Studies demonstrate, especially for women that weight stigma is associated with depression and depressive symptomatology. Experiences of weight stigma, in general, are also associated with increased eating, decreased exercise motivation, and more unhealthy and maladaptive eating behaviour.


The period of pregnancy through postpartum is one in which many women gain excess weight, often permanently.
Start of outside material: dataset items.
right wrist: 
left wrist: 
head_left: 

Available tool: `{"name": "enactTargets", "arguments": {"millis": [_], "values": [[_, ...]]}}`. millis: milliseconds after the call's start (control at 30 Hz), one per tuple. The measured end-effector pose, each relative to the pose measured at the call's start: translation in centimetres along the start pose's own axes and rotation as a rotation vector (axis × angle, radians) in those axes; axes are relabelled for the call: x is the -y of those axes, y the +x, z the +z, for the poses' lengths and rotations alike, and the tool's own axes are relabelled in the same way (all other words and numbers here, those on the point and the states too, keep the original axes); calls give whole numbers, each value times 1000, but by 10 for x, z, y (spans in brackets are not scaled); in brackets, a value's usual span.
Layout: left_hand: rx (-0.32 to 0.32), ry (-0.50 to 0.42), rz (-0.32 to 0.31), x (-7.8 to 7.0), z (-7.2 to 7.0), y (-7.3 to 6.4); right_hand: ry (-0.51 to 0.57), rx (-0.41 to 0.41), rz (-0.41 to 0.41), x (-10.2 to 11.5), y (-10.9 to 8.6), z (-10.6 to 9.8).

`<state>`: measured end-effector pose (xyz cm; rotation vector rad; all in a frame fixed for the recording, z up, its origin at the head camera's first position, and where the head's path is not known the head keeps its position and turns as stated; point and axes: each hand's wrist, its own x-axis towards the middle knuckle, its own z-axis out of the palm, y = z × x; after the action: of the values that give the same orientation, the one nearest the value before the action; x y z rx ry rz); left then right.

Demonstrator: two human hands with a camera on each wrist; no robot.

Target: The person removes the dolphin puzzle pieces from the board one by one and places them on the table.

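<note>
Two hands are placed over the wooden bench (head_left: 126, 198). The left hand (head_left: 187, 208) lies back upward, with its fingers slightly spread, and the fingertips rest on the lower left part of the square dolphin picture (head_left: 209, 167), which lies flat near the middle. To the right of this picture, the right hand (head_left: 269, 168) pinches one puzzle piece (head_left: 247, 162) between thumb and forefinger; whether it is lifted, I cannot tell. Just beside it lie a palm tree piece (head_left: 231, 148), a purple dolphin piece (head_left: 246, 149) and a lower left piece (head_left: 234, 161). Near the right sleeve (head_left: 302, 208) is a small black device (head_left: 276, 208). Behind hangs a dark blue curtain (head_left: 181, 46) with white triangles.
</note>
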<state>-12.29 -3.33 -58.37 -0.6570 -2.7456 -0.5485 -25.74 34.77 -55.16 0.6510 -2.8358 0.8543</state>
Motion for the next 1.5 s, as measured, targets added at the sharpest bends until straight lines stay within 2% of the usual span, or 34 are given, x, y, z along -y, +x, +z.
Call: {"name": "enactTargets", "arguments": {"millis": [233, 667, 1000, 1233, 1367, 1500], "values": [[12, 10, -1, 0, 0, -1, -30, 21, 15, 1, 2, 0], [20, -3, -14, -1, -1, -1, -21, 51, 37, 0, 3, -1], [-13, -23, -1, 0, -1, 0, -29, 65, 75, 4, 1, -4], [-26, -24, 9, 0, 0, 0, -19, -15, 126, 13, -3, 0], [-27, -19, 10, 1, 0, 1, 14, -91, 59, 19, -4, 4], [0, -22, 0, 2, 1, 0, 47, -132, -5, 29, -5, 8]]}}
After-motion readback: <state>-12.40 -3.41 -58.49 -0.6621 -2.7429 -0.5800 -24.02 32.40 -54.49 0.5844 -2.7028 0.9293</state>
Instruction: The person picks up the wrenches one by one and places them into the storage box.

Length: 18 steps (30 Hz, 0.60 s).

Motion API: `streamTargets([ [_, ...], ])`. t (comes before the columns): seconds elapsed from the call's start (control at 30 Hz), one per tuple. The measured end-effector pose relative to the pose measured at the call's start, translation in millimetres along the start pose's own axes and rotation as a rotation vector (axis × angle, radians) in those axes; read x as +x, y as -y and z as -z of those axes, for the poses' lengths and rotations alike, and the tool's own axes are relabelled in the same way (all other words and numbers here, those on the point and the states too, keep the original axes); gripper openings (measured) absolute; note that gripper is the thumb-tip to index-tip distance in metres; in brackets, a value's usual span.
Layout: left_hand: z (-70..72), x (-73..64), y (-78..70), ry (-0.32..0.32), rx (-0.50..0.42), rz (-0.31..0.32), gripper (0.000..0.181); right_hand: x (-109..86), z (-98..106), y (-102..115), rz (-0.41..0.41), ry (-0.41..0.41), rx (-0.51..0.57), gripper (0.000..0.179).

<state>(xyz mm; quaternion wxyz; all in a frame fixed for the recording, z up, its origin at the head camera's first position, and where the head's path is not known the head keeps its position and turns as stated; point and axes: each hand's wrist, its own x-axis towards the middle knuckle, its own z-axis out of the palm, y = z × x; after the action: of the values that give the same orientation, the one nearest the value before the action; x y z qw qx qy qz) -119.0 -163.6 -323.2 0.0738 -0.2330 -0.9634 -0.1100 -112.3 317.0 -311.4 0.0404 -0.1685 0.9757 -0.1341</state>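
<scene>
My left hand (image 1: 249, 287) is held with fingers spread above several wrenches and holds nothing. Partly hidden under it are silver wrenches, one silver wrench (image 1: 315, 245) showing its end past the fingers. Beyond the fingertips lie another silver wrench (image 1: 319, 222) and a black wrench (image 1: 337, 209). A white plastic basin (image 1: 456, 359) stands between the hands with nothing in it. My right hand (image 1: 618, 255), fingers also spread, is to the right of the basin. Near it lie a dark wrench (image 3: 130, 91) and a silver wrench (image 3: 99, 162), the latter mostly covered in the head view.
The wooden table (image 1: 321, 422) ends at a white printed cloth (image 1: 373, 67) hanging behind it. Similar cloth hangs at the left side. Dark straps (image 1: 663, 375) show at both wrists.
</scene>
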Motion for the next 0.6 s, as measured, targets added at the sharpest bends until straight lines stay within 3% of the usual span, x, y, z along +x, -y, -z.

A recent population-based study in the United States estimated that 47% of women gain excess weight during pregnancy. Excess weight gain is defined as weight gain beyond 35 pounds for underweight and normal-weight body mass index (BMI), 25 pounds for overweight BMI, and 20 pounds for obese BMI. This weight gain carries negative short- and long-term consequences. For instance, in one study of first-time mothers, excess weight gain was associated with increased risk of cesarean delivery, macrosomia, and maternal hypertension.



A Danish longitudinal study showed that women, who retained more additional weight and were classified as overweight or obese after pregnancy, were more likely to qualify for diagnosed depression up to six years postpartum compared to those who maintained “normal” weights. Depression during pregnancy has been associated with delayed fetal growth, low birth weight and prematurity.


Postpartum depression, in turn, is associated with impaired quality of mother-infant bonding and can undermine healthy weight gain, sleep, and physical health in infancy. Recent meta-analytic evidence also suggests that having a mother who experienced postpartum depression, is a risk factor for lower child intelligence quotient.


Messages in the public media can portray new mothers who gain and keep weight postpartum as lazy or as having “let themselves go”. During pregnancy, friends, family, and medical professionals alike can admonish heavy pregnant women for their weight and suggest that the weight is harming their babies. Indeed, pregnancy and the postpartum are times when body dissatisfaction is reportedly common and weight becomes highly salient.


Overall, studies have estimated that everyday discrimination attributed to weight during pregnancy was associated with postpartum depression and weight retention in the first year postpartum.